• What the exercise asks:
Copy every line of the following data that includes the string "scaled".

Stored data entries:
────────

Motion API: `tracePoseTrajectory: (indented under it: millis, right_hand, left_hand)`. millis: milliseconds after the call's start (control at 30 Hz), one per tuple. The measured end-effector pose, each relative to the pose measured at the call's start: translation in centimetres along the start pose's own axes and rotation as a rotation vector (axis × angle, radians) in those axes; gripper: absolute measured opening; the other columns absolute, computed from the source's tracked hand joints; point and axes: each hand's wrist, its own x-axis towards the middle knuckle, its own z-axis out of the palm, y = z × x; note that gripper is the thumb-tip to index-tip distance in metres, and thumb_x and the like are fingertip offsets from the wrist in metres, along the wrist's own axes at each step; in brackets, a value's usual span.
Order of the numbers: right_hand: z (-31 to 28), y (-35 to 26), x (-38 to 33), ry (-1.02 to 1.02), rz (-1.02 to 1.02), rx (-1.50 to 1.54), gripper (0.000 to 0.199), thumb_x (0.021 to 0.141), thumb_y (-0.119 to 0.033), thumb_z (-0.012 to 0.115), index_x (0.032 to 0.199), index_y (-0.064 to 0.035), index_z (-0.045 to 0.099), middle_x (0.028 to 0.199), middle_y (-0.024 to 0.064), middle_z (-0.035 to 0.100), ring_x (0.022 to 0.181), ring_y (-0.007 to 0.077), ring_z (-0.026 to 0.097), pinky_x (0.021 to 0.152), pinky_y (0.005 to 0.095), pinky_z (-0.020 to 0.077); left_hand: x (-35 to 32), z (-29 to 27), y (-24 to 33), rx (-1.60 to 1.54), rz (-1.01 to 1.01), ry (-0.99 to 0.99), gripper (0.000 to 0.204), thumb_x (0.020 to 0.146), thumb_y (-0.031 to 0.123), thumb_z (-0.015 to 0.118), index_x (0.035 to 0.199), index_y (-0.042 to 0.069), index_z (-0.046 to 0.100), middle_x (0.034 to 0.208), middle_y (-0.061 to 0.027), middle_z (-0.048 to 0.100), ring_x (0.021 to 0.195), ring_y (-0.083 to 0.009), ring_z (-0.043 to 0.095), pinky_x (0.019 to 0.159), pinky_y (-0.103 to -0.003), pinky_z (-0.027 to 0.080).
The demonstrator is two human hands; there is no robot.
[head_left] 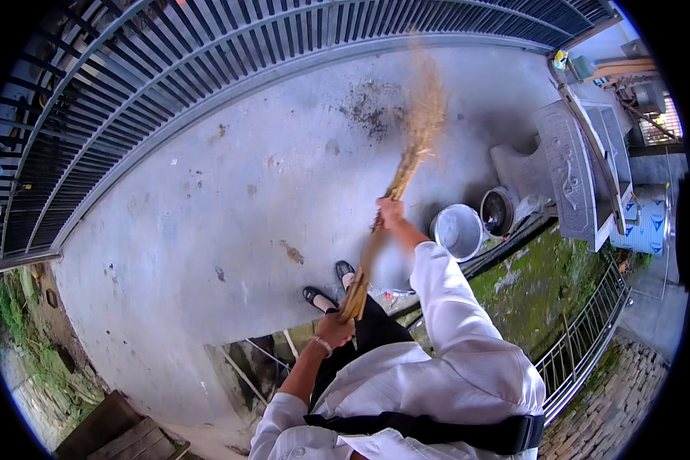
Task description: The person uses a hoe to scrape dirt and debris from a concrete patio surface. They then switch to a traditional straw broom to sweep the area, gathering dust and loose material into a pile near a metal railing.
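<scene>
A long straw broom [399, 181] slants across the middle of the head view. My left hand [335, 330], with a band at its wrist, is closed round the lower end of its handle. Higher up the handle, my right hand [391, 211] grips it too. The broom's bristles [426, 111] fan out on the far side and are smeared by motion. Just left of them, a dark patch of scattered dirt [370, 109] lies on the grey concrete floor [230, 192].
A metal basin [458, 232] and a dark round pot [497, 211] stand right of my right hand. Beyond them is a grey concrete trough [569, 165]. A dark barred fence [230, 47] curves along the far side. Mossy ground [525, 277] lies past the floor's right edge.
</scene>
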Motion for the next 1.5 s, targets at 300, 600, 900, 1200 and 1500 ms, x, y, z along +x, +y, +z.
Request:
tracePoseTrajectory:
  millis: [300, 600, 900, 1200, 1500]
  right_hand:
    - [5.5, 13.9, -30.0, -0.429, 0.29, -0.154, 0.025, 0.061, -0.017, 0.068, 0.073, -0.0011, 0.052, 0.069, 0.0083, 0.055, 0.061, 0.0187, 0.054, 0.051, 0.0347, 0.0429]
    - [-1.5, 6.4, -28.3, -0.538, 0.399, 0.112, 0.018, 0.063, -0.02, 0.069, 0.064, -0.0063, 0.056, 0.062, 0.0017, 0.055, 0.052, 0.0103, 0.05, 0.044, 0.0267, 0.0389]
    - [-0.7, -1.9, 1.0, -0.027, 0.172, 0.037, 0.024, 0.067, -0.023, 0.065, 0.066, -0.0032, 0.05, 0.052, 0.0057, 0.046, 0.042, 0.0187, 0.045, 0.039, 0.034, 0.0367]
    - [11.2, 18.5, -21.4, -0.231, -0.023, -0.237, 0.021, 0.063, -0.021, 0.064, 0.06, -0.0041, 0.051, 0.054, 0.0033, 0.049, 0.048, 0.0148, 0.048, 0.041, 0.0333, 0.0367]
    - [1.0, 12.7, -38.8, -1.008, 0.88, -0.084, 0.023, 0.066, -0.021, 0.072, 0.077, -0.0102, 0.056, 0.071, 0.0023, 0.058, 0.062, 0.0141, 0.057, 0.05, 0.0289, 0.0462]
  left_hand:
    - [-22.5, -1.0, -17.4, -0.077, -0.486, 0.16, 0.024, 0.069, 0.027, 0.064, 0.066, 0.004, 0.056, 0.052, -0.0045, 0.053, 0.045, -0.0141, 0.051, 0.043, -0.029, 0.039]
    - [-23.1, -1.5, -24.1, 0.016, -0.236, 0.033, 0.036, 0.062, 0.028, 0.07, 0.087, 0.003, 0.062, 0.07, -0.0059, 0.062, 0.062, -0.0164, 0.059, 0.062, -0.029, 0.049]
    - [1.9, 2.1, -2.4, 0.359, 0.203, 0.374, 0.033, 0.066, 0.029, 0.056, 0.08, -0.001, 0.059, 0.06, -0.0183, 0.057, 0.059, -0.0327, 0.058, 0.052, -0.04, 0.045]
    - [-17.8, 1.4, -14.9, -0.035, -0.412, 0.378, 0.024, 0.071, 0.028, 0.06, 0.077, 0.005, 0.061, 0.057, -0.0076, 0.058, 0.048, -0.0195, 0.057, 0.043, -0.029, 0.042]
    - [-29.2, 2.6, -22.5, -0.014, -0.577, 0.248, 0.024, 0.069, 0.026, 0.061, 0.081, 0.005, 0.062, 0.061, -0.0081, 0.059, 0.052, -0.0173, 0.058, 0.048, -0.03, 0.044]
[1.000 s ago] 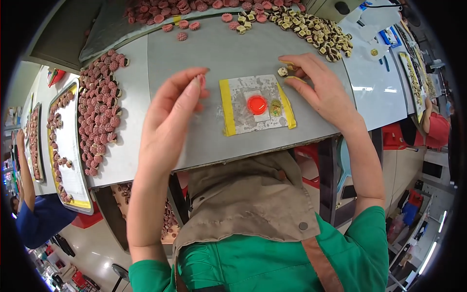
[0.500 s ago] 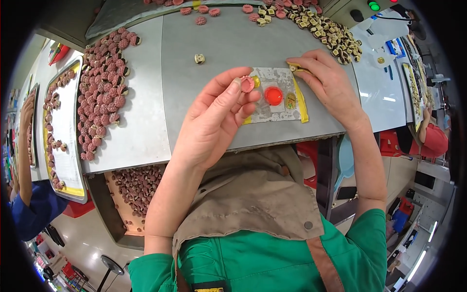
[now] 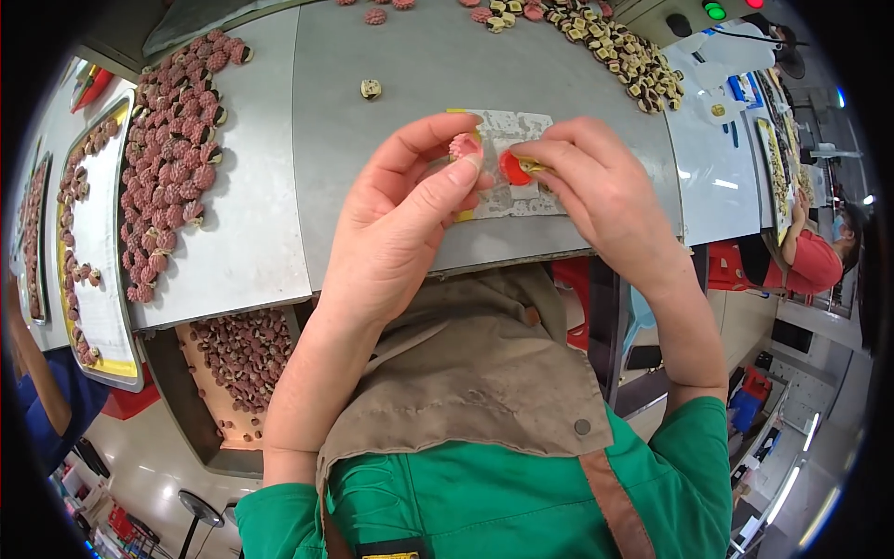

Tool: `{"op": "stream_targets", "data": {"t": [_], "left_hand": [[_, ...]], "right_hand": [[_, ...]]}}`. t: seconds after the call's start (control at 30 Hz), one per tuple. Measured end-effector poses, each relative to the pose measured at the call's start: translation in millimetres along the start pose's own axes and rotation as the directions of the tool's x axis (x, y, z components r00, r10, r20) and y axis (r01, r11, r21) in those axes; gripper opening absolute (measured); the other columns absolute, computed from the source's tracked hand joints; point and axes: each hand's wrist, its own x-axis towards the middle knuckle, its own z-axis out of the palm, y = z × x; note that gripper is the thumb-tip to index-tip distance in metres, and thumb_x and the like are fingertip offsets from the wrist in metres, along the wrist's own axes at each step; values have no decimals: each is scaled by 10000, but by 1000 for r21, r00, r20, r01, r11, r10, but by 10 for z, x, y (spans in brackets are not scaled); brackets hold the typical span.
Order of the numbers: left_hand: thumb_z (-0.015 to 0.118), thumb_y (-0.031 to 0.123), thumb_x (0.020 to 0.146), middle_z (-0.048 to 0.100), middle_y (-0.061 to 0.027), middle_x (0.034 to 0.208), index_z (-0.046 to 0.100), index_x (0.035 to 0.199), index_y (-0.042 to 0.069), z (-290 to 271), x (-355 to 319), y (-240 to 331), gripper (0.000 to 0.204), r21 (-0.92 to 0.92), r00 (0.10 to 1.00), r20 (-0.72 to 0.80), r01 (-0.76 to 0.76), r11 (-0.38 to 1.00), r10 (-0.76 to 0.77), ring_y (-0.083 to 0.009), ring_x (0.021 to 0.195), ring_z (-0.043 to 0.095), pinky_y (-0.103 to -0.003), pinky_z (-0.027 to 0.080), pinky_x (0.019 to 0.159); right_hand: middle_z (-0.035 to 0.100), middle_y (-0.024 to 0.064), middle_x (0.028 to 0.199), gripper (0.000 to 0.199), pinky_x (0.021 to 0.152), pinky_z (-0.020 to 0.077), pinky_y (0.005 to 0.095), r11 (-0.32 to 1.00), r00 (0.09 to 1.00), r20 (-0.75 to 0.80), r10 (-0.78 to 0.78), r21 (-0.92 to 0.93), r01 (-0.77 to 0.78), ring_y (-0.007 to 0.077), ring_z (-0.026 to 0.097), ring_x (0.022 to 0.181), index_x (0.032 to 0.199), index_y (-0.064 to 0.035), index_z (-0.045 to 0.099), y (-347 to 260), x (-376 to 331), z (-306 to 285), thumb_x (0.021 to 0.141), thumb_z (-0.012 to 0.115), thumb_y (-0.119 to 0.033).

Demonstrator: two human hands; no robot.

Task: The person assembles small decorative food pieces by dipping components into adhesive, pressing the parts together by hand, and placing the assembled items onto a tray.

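Observation:
Between the thumb and fingers of my left hand point(image 3: 396, 200) is a pink scalloped shell-shaped piece point(image 3: 463, 146). My right hand point(image 3: 605, 191) pinches a small cream-and-dark piece point(image 3: 528, 165), mostly covered by the fingertips. That piece is right over or against a round red spot point(image 3: 511, 170), perhaps a small dish; whether they touch I cannot tell. The red spot lies on a worn grey-white board point(image 3: 521, 205) with yellow tape along its edge. Part of the board is hidden behind both hands.
One cream-and-dark piece point(image 3: 371, 89) lies alone beyond my left hand. A heap of such pieces point(image 3: 624, 51) is at the back right. Pink pieces point(image 3: 177, 168) pile at left beside a tray point(image 3: 116, 242). An open drawer point(image 3: 242, 359) below holds many more. A co-worker point(image 3: 810, 252) is at far right.
My right hand has moved left and slightly down from the board's right edge to the red spot, bringing the small piece along. My left hand still holds the pink shell, now turned.

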Motion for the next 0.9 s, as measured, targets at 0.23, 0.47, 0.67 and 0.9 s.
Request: {"op": "stream_targets", "data": {"t": [0.23,0.47,0.67,0.9], "left_hand": [[554,183,944,588,-30,1043,530,1194,37,-68,60,16,291,-125,996,85,33,992,-22,-134,986,574,-255,454,863],[516,161,958,608,-32,1054,512,1210,37,58,1,-12,281,-27,1000,0,-11,1000,11,-124,953,595,-240,469,837],[546,184,948,610,-33,1041,539,1164,32,153,-6,26,265,106,993,-73,96,990,-89,-116,953,589,-237,464,823],[590,177,924,624,-66,1045,542,1123,-2,265,161,8,271,179,998,-49,37,983,-29,-117,964,590,-249,472,826]], "right_hand": [[564,103,919,270,703,483,345,997,998,-54,-30,-69,26,267,570,826,992,-30,635,32,8,99,730,643,35],[565,86,933,196,709,481,305,963,987,-35,160,226,-148,203,575,828,1023,-25,635,31,-81,102,831,602,-15],[579,54,978,172,777,482,263,550,898,43,437,777,-305,126,577,894,1062,-1,611,-80,-126,113,909,559,-56],[567,64,1050,206,859,421,238,512,899,-39,436,832,-212,131,541,982,1107,12,581,-150,10,61,922,552,-76]]}}
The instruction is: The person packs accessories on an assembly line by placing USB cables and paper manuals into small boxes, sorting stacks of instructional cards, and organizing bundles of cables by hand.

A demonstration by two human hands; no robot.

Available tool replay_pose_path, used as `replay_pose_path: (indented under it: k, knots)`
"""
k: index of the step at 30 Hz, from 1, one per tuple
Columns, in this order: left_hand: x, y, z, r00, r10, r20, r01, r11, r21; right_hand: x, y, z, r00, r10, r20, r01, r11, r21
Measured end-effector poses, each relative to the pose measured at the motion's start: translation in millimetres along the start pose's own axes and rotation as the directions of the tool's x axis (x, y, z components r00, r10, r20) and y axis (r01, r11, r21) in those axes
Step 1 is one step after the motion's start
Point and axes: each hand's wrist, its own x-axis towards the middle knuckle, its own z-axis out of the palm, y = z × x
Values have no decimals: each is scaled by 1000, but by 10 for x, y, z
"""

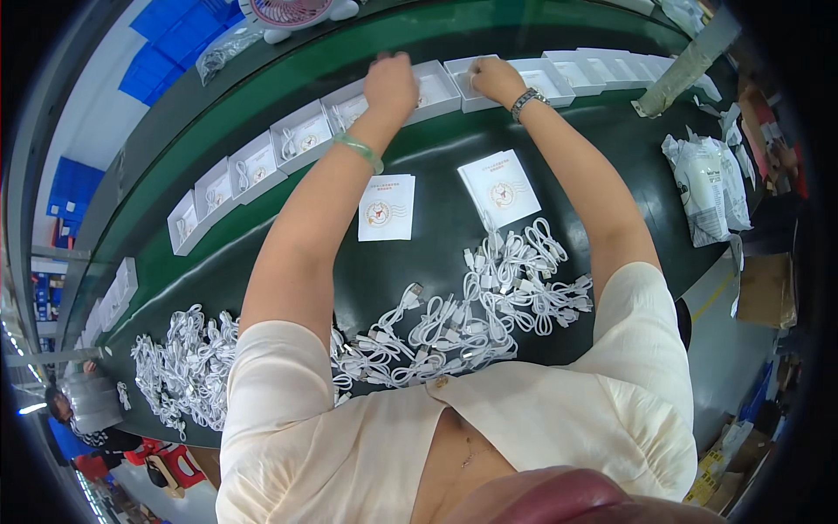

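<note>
Bends fingers of bare left hand (390,85), jade-green bangle (359,152) at wrist, upper centre of frame, over row of open white cardboard boxes (310,159); cannot tell whether grasping or released, fingertips hidden. Curls fingers of bare right hand (497,81), dark metal-link wristband (529,103) at wrist, slightly right of centre near top, at shallow white box (478,104); cannot tell whether clenched on anything, too small to read.

Curves from left of centre to upper right, this box row, with printed cards and coiled cables inside several. Shows flat stack of white printed cards (387,210) mid-frame, fanned stack of white printed cards (502,189) to its right, both on dark-green work surface (432,262). Spreads below in lower centre: tangled white coiled cables (441,336); lower left, denser heap of white cables (185,362). Adds pink-and-white fan (292,10) at top edge, blue plastic bins (179,44) at upper left, white plastic packages (705,188) at right.
</note>
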Motion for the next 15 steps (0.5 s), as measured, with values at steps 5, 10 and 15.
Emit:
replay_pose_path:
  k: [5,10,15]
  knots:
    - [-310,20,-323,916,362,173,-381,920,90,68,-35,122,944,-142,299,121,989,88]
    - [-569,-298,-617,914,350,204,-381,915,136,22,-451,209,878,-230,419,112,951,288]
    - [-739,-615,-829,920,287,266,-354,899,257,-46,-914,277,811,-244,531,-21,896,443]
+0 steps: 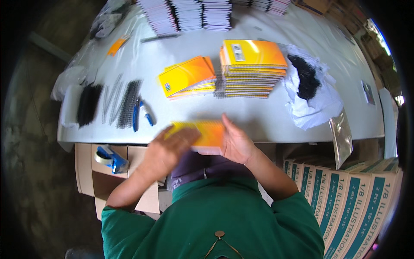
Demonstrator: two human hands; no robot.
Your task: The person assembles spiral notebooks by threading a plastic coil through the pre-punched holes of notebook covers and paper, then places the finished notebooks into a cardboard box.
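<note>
Yellow-orange notebook (202,134) held over near desk (267,116) edge, long axis left-right. Left hand (170,149) grasping left end, blurred; right hand (235,142) open, bracing right end. Both equally near.

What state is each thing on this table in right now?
Left hand: gripping the notebook, blurred.
Right hand: open palm against the notebook's edge.
Notebook: closed, held over the table edge.
Tall notebook stack: neat, closed, coils facing the person.
Short stack: askew.
Blue-handled pliers: lying flat, handles apart.
Tape dispenser: resting on cardboard.
</note>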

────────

• Result below:
Tool: `{"op": "stream_targets", "data": {"t": [_], "left_hand": [[_, ...]], "right_hand": [[_, ...]]}}`. t: seconds after the call's start (control at 30 Hz), one per tuple. Measured end-effector poses, each relative to the pose measured at the call's start: translation in millimetres along the start pose's own axes and rotation as the directions of the tool's x axis (x, y, z components r00, r10, r20) and y axis (r01, r11, r21) in those axes; gripper opening absolute (measured); the other columns absolute, computed from the source's tracked hand joints; point and axes: each hand's wrist, its own x-axis towards the middle knuckle, its own z-axis out of the palm, y = z × x; note that gripper is the thumb-tip to index-tip distance in metres, and thumb_x and the like are fingertip offsets from the wrist in metres, along the wrist's own axes at each step; values have no decimals: each is scaled by 10000, but by 1000 for r21, r00, r20, r01, r11, r10, but by 10 for z, x, y (spans in brackets are not scaled); brackets hold the typical span.
Values have no decimals: each is scaled by 1000, but by 10 for x, y, z

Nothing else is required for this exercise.